Valdiram precisava apenas ser tratado como humano
Em tempos de pós-verdade, substantivo que diz respeito a circunstâncias nas quais fatos objetivos têm menos importância do que crenças pessoais, a verdade perde importância e espaço para crenças ou ideias pouco ou nada baseadas em construções que envolvem conhecimento. E assim, mal-entendidos se multiplicam, e claro está que essa construção tem como finalidade nada esclarecer ou definir. Basta julgar.
O esporte, via de regra, parece ser uma daquelas áreas nas quais a pós-verdade sempre operou, mesmo antes de ser caracterizada como tal. Gente de todas as formações, identidades e credos religiosos parece entender como ninguém o que acontece dentro e fora de campo. Para isso, basta definir-se como um "amante do esporte". Talvez por isso hoje se vê o esporte ocupar a sala sem plaquinha do final do corredor de um ministério do qual não lembramos exatamente o nome.

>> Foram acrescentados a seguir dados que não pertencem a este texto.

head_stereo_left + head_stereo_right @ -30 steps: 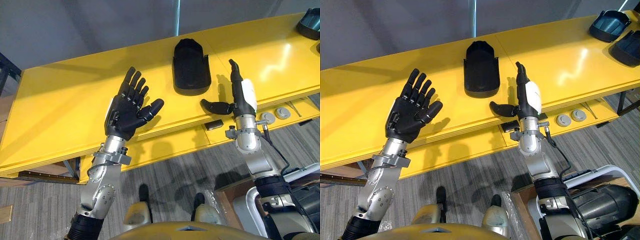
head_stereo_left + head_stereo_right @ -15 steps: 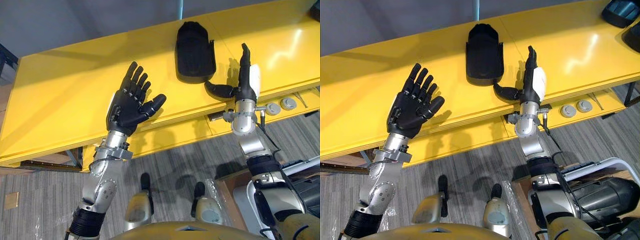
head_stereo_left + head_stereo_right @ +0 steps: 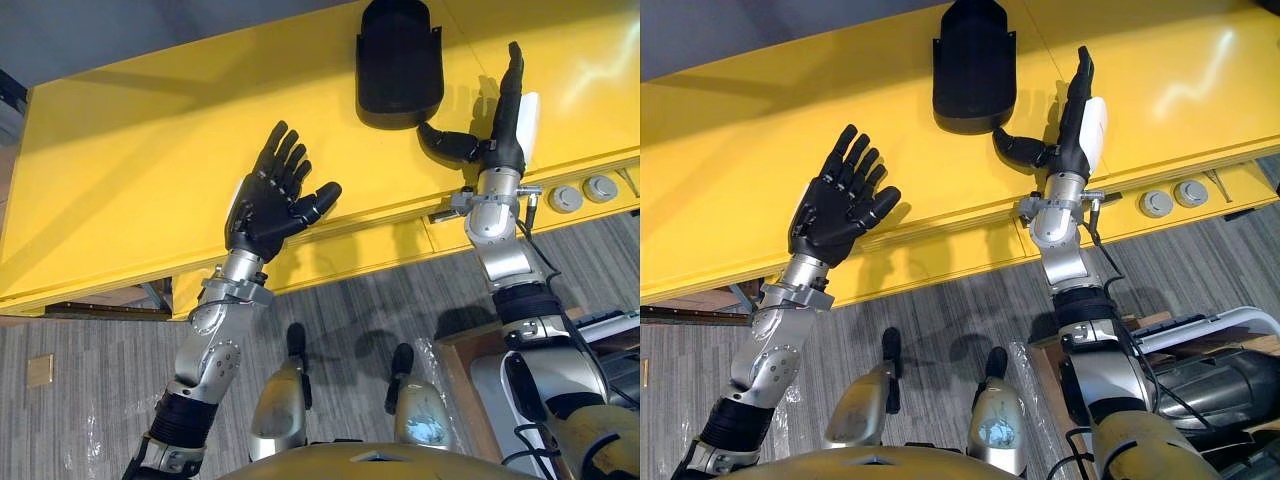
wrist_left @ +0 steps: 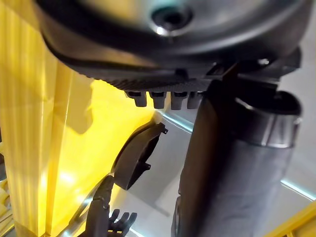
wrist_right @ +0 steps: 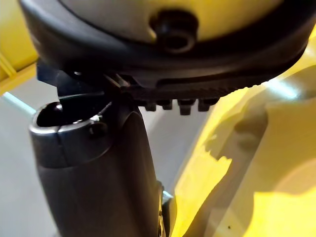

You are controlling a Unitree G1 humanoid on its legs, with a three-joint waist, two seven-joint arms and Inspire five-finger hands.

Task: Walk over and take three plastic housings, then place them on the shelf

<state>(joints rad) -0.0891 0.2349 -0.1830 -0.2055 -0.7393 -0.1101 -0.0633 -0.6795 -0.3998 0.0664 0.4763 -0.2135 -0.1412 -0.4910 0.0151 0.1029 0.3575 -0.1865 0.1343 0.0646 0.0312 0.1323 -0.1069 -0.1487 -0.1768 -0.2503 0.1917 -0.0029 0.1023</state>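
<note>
- Over the near edge of a yellow workbench (image 3: 120, 170), left of centre, the robot's left hand (image 3: 262, 208) is raised palm-up. Its fingers are spread wide, its thumb is out, and it grips nothing.
- Further right, toward the far side of the top, a black plastic housing (image 3: 398, 60) lies flat on the workbench, in neither hand's grasp.
- Just right of it, the right hand (image 3: 503, 140) stands edge-on, fingers straight and empty. Its thumb reaches left to the housing's near right corner; whether it touches cannot be told.
- At the far right, two round silver fittings (image 3: 565, 198) sit on the lower yellow ledge below the top's near edge.
</note>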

Pior ainda é ver os comentários sobre o que acontece com competições e com atletas. Esta semana observei com atenção os desdobramentos do desmaio da jogadora de vôlei Jaqueline e da morte do ex-jogador de futebol Valdiram. E então, imediatamente me lembrei de Michel Foucault e seu desejo de mais do que tomar a palavra, ser envolvido por ela e levado bem além de todo começo possível. O desmaio de Jaqueline, tomado no princípio como uma brincadeira, produziu inúmeras especulações até ser diagnosticado como um mal súbito devido ao calor do ginásio.
A morte de Valdiram, por sua vez, não foi digna de destaque, senão para reforçar os estereótipos que envolvem a drogadição e a maldição daqueles que são vencidos pelo vício.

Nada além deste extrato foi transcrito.